- [Task description]
Using the data that follows, give again word for word the lines between the one holding "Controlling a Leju" and the one holding "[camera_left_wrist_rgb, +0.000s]", inclusive. Omit the pictures.

[Dataset items]
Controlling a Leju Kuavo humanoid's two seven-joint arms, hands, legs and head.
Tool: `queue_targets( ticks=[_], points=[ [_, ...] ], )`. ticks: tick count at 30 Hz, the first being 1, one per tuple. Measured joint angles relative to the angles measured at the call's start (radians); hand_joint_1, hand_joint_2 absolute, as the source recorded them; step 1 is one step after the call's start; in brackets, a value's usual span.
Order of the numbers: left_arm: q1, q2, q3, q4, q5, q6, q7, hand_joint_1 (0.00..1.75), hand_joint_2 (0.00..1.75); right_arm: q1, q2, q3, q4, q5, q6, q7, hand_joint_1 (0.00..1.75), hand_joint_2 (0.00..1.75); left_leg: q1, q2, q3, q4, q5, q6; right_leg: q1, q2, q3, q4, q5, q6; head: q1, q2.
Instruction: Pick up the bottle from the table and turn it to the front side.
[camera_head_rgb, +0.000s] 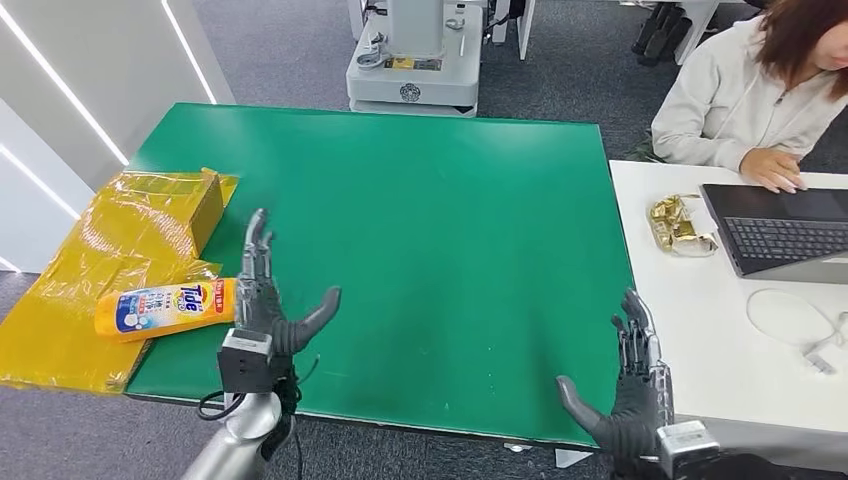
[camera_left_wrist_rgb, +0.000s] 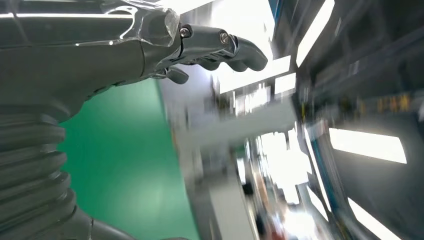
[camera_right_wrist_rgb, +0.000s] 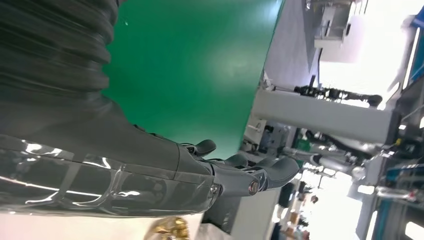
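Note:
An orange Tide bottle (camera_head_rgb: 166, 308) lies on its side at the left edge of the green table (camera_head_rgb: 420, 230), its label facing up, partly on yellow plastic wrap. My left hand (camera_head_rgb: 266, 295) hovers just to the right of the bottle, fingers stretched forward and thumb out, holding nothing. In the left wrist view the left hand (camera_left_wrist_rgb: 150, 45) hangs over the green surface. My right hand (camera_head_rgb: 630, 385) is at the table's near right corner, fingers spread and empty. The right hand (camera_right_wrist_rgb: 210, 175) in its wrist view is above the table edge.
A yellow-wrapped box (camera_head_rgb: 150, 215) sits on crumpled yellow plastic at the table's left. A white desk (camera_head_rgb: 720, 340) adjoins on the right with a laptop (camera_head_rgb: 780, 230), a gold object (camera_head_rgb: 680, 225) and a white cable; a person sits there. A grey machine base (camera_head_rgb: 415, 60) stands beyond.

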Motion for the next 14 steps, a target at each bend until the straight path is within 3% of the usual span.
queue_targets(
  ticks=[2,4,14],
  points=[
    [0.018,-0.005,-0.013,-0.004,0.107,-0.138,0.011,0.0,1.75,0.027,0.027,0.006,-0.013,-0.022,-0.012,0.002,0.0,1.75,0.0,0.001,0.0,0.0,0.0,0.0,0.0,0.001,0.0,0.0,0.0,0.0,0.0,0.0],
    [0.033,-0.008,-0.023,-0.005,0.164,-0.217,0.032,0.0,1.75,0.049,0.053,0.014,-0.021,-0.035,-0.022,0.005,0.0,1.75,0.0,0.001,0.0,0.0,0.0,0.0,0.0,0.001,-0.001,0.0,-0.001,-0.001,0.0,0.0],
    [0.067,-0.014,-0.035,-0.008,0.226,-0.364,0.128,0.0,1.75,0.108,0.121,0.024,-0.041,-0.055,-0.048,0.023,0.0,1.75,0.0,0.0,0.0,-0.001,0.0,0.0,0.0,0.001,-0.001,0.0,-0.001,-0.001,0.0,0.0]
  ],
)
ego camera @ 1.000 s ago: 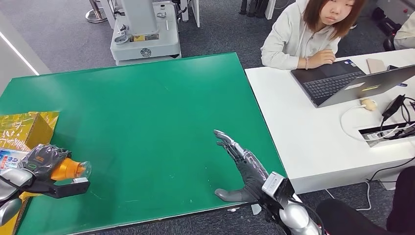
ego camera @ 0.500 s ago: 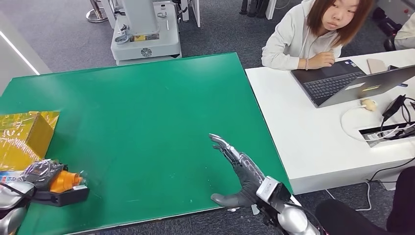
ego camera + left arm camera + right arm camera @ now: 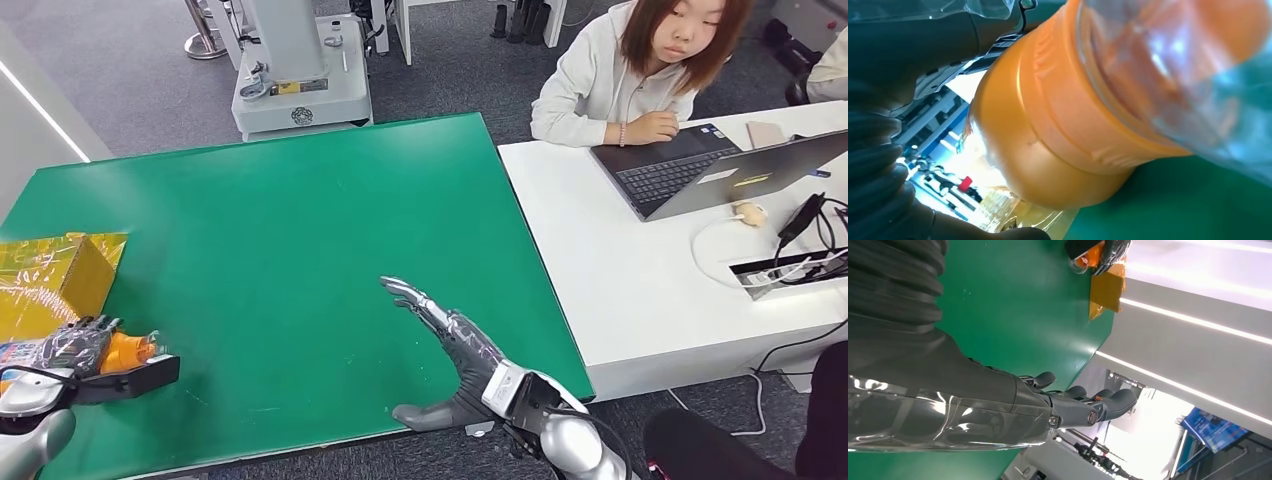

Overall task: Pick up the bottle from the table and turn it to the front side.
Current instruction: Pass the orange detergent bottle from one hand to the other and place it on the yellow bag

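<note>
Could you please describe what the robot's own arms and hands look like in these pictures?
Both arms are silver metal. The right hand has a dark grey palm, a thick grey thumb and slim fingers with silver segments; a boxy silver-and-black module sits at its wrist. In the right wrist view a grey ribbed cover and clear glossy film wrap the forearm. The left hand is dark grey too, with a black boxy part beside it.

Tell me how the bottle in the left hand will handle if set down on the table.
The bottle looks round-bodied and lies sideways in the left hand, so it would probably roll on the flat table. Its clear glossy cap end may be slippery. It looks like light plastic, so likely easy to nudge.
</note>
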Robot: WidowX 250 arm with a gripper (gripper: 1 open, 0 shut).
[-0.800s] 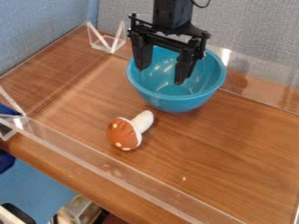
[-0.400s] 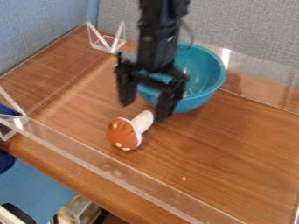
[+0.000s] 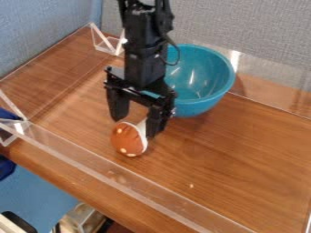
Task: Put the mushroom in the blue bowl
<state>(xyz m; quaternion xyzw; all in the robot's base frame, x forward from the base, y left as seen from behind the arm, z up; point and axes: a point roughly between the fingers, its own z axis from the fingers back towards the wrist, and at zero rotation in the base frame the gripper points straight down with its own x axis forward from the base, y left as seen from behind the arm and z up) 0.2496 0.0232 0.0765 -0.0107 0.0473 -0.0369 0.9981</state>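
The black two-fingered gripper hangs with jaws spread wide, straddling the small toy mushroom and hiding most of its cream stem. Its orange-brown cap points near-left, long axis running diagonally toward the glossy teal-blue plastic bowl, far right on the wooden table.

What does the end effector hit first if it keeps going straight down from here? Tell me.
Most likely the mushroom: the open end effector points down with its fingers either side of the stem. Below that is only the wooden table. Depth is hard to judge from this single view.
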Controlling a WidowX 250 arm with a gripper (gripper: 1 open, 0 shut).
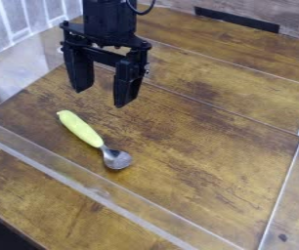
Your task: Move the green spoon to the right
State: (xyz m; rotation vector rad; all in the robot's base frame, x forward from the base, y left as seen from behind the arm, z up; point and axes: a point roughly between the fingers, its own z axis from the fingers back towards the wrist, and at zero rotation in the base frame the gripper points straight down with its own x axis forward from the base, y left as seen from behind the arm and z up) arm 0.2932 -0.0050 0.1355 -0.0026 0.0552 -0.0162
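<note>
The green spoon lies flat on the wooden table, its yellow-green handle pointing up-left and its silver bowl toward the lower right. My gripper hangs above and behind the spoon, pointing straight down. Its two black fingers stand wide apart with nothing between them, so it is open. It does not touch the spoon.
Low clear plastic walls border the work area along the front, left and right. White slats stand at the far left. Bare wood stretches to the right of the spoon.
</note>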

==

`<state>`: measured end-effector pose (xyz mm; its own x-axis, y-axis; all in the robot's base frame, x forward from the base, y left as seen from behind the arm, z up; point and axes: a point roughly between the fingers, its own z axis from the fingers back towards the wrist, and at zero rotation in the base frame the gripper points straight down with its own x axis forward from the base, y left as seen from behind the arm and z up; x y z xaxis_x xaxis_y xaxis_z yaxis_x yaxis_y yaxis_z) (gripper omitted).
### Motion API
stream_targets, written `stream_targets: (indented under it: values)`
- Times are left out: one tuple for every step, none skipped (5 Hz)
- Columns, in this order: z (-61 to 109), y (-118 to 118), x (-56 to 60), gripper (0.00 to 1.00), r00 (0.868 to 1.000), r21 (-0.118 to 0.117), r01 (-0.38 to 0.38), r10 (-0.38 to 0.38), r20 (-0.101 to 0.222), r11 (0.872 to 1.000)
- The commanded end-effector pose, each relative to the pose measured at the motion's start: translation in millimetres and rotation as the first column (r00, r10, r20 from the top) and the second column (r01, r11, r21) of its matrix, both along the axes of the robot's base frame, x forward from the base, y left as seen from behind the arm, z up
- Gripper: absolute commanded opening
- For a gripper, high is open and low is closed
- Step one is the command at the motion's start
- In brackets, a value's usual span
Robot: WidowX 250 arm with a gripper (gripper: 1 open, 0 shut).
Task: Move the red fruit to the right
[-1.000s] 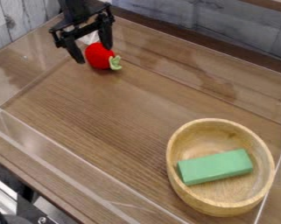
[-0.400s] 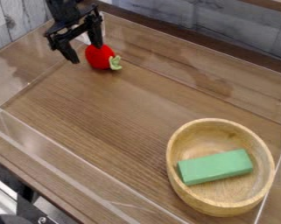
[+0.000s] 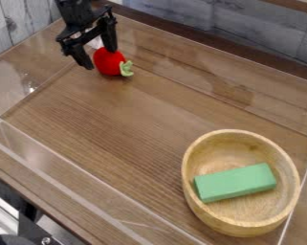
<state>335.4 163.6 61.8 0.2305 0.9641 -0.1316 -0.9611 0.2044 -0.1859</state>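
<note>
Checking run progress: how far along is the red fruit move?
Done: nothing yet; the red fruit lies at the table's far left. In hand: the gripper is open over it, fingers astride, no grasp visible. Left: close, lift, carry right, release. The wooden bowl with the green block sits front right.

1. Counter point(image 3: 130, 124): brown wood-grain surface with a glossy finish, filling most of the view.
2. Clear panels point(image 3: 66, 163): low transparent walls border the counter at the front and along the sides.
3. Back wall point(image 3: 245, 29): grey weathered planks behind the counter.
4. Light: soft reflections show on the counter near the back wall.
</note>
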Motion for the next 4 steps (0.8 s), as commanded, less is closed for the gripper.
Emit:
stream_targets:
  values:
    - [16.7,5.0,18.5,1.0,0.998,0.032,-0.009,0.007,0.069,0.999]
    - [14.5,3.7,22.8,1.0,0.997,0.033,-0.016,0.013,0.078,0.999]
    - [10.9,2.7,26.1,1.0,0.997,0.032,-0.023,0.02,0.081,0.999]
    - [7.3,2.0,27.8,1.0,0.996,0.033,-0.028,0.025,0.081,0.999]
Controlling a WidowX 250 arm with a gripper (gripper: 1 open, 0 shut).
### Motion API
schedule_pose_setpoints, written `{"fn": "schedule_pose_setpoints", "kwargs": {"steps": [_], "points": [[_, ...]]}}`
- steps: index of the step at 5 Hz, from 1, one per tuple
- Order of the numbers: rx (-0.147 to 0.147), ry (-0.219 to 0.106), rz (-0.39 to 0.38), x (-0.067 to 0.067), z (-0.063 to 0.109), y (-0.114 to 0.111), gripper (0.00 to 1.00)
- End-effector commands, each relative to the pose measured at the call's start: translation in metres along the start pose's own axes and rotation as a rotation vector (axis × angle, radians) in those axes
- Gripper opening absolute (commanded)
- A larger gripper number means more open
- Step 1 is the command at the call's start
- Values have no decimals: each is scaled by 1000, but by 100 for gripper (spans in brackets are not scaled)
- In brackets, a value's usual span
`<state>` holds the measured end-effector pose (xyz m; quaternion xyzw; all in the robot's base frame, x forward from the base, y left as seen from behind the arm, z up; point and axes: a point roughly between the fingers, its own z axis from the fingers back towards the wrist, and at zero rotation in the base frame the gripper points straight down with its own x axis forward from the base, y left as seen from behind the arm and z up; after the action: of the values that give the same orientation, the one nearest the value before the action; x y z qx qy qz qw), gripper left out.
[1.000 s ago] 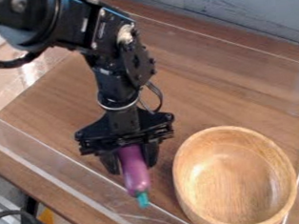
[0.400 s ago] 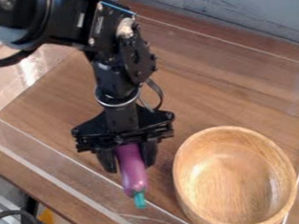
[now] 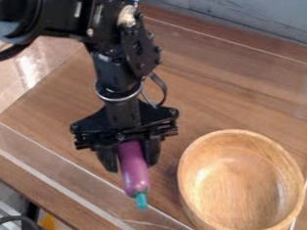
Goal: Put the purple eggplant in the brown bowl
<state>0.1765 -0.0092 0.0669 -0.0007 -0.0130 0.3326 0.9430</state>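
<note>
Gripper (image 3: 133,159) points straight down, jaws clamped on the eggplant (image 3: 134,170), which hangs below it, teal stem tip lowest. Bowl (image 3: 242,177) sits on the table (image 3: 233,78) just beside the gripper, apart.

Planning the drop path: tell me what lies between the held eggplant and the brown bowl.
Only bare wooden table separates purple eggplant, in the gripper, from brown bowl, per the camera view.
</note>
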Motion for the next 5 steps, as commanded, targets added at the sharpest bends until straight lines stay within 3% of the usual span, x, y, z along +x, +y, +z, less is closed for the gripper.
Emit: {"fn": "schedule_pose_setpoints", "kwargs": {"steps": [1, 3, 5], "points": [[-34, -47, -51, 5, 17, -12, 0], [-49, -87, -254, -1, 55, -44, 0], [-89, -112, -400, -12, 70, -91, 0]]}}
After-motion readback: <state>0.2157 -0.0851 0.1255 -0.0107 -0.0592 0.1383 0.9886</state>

- [Expected answer]
Controlling a Leju Kuavo humanoid's two seven-joint arms, hands, legs and head.
Tool: `queue_targets( ticks=[_], points=[ [_, ...] ], )`. ticks: tick count at 30 Hz, the first being 1, one per tuple. Measured joint angles relative to the angles measured at the call's start (radians); hand_joint_1, hand_joint_2 absolute, as the source recorded them; step 1 is one step after the call's start; in brackets, a value's usual span.
Order of the numbers: left_arm: q1, q2, q3, q4, q5, q6, q7, hand_joint_1 (0.00..1.75), hand_joint_2 (0.00..1.75); right_arm: q1, q2, q3, q4, q5, q6, q7, hand_joint_1 (0.00..1.75), hand_joint_2 (0.00..1.75); left_leg: q1, q2, q3, q4, q5, q6; right_leg: q1, q2, q3, q4, q5, q6; head: q1, q2.
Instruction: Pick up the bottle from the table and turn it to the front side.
[camera_head_rgb, +0.000s] 
[camera_left_wrist_rgb, +0.000s] 

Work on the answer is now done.